The Archaeologologogology #1 – vbd6.dll and vbe7.dll MIDI file

November 23, 2016 in Archaeology, Reversing

With this post I start a new series that will talk about ancient code scrolls that are nothing, but a trivia related to some old software. Basically, a stuff of the past, re-visited without any other purpose, but the amusement…

I will kick it off by inviting you to explore the content of vbe6.dll or vbe7.dll inside your Microsoft Office installation. Using Resource Hacker you can quickly discover that it has a mysterious resource 5432:

vbe_midiUsing the very same Resource Hacker you can immediately play the music file that it recognizes. The md5 of the MIDI resource is 9b90e2e51483460501f711aa80508f7e.

I am not the first one to discover it, there are a number of posts online that discuss it, for example this German post says that:

In the PC Welt (German magazine PC World) 10/02, it is reported on page 252 that there is a musical Easter egg in the Office 97 or 2000 file vbe6.dll.

but I was curious what code I can find that is related to this resource – pretty sure that programmers didn’t leave it there as a result of an accident. After checking the usual suspects (vbe6.dll/vbe7.dll) and not being able to find any quick reference to the resource ID 5432, I assumed that it could be some legacy stuff and no longer present in the code. I then started looking at the older versions of the vbeX.dll .

That was a good idea and I soon discovered the sequence of code that actually loads and plays the MIDI file:

vbe_codeThe playMidi function uses mciSendCommandA API to play the extracted MIDI file.

vbe_code2The file created by the code is saved inside %TEMP%\VB16B.tmp (GetTempFileNameA used to create a temp file path receives the ‘VB’ prefix).

I also noticed that the code playing the MIDI creates a window (class ‘OfVbEg’, which I guess stands for Office Visual Basic Egg):


So yeah… it has the Easter egg written all over it.

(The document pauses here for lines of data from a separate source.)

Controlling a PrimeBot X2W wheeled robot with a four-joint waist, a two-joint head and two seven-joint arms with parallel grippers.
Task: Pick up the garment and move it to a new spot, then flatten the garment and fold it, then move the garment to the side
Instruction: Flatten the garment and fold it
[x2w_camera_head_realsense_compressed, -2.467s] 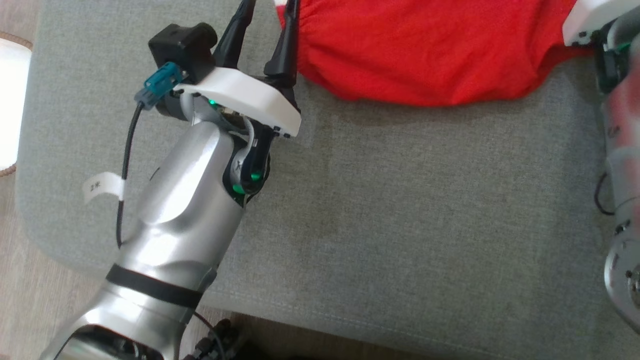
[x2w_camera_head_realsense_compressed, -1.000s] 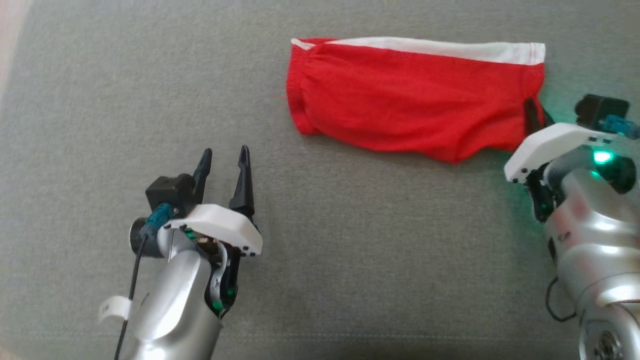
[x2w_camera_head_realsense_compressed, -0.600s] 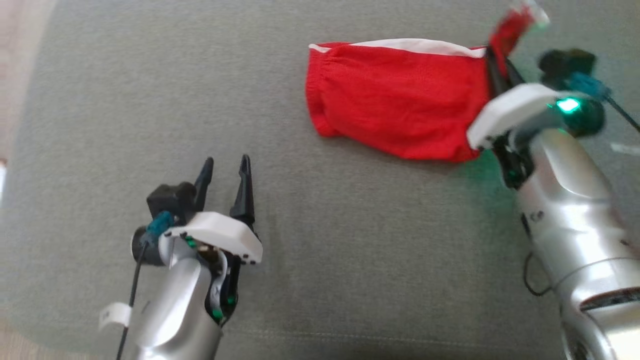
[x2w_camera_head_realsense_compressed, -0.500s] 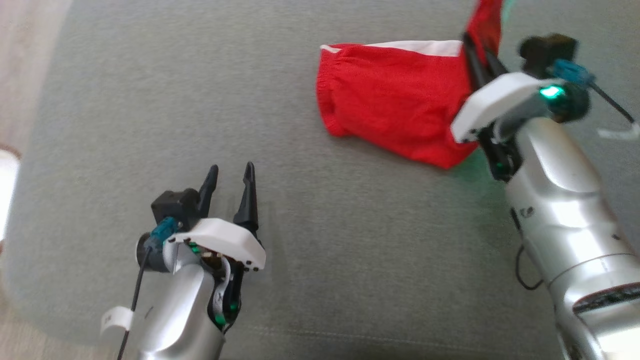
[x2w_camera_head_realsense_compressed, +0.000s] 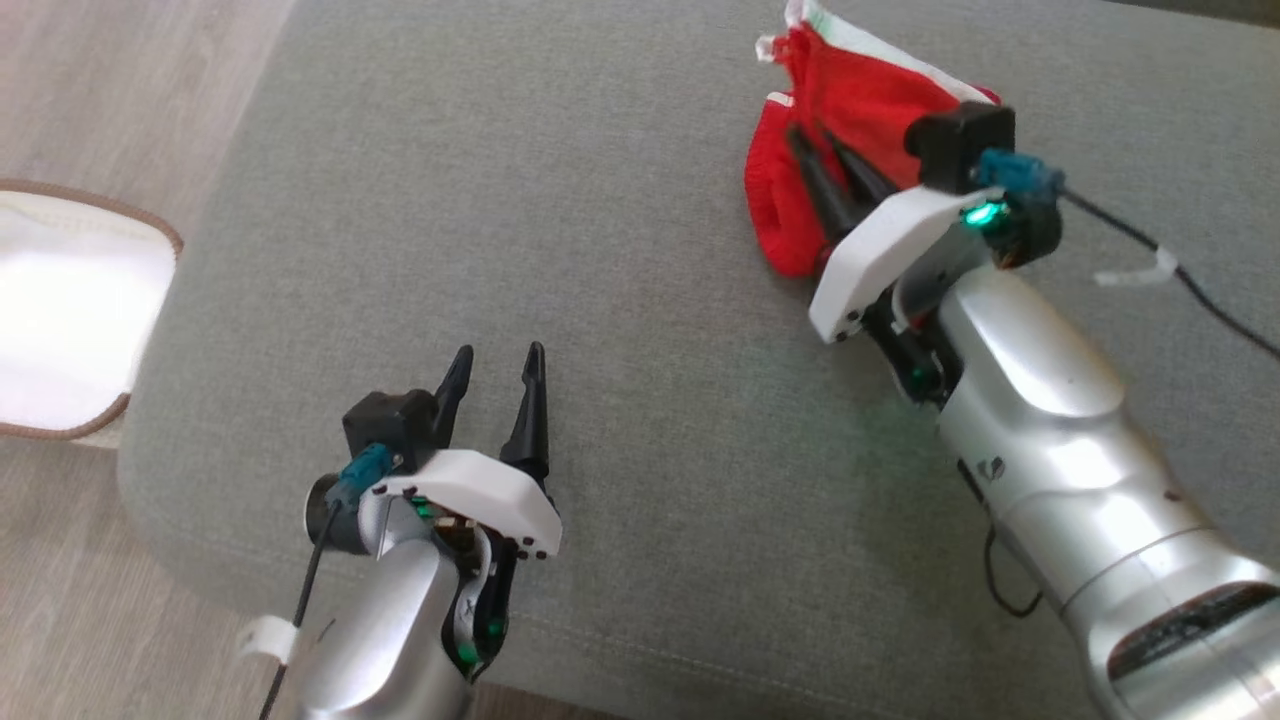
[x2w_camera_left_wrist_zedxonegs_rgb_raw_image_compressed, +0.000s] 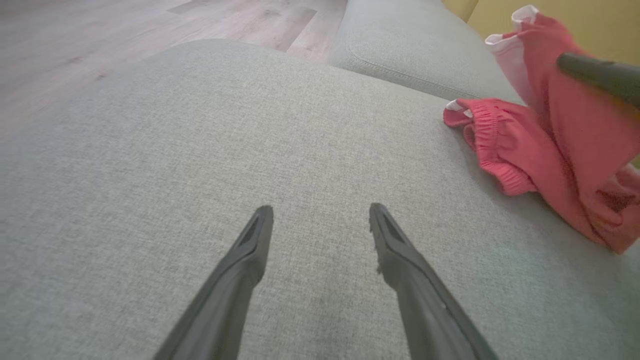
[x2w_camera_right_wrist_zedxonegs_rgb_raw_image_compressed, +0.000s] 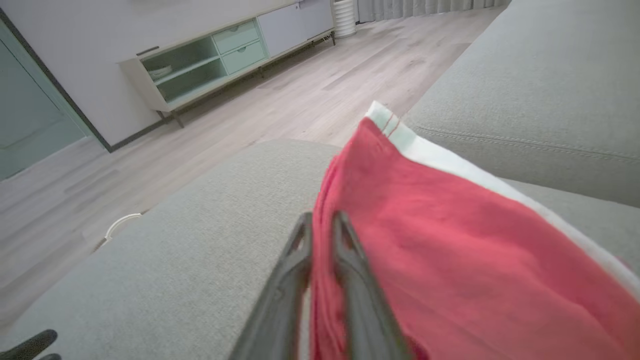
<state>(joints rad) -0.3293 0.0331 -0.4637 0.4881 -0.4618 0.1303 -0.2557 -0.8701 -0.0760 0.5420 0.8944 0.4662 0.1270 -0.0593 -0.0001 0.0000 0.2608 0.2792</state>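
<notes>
Now the right fingers (x2w_camera_head_realsense_compressed: 815, 175) pinch shut on an edge of the red garment (x2w_camera_head_realsense_compressed: 860, 95), holding that end raised off the sofa cushion (x2w_camera_head_realsense_compressed: 650, 350), likely to relocate it; the left fingers (x2w_camera_head_realsense_compressed: 530, 400) hover spread, empty.

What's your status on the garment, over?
Right gripper shut on red garment, one end raised, rest on grey cushion. Left gripper open, apart from it. No obstruction seen.
</notes>
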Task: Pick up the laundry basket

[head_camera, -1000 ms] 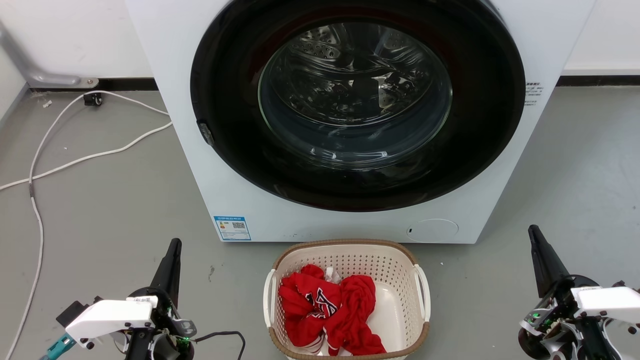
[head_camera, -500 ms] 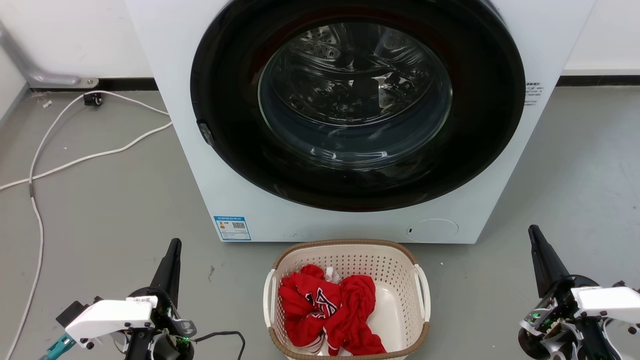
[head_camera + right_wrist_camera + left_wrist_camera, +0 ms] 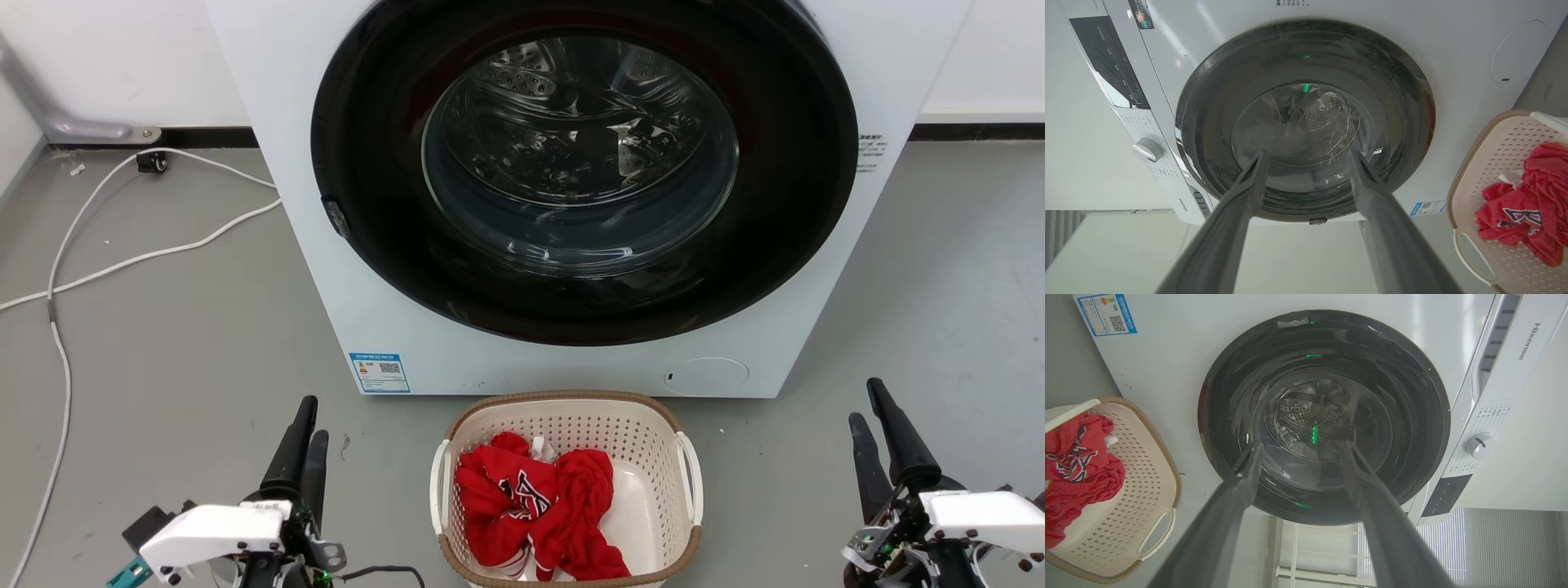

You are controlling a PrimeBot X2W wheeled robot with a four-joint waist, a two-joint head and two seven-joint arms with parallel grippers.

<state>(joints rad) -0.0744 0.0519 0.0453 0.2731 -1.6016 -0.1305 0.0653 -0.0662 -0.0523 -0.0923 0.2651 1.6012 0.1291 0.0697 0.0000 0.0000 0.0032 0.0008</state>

I forced the routine to execute and surely enough, it launched the VB credits – a known Easter Egg that can be watched after adding a menu item ‘Show VB Credits’ to Visual Basic IDE. You can follow the steps presented in the video in Office 97 VBA IDE as well and you will see the very same demo:


vbe_easteregg2I guess it just confirms how close VBA and VBE really are…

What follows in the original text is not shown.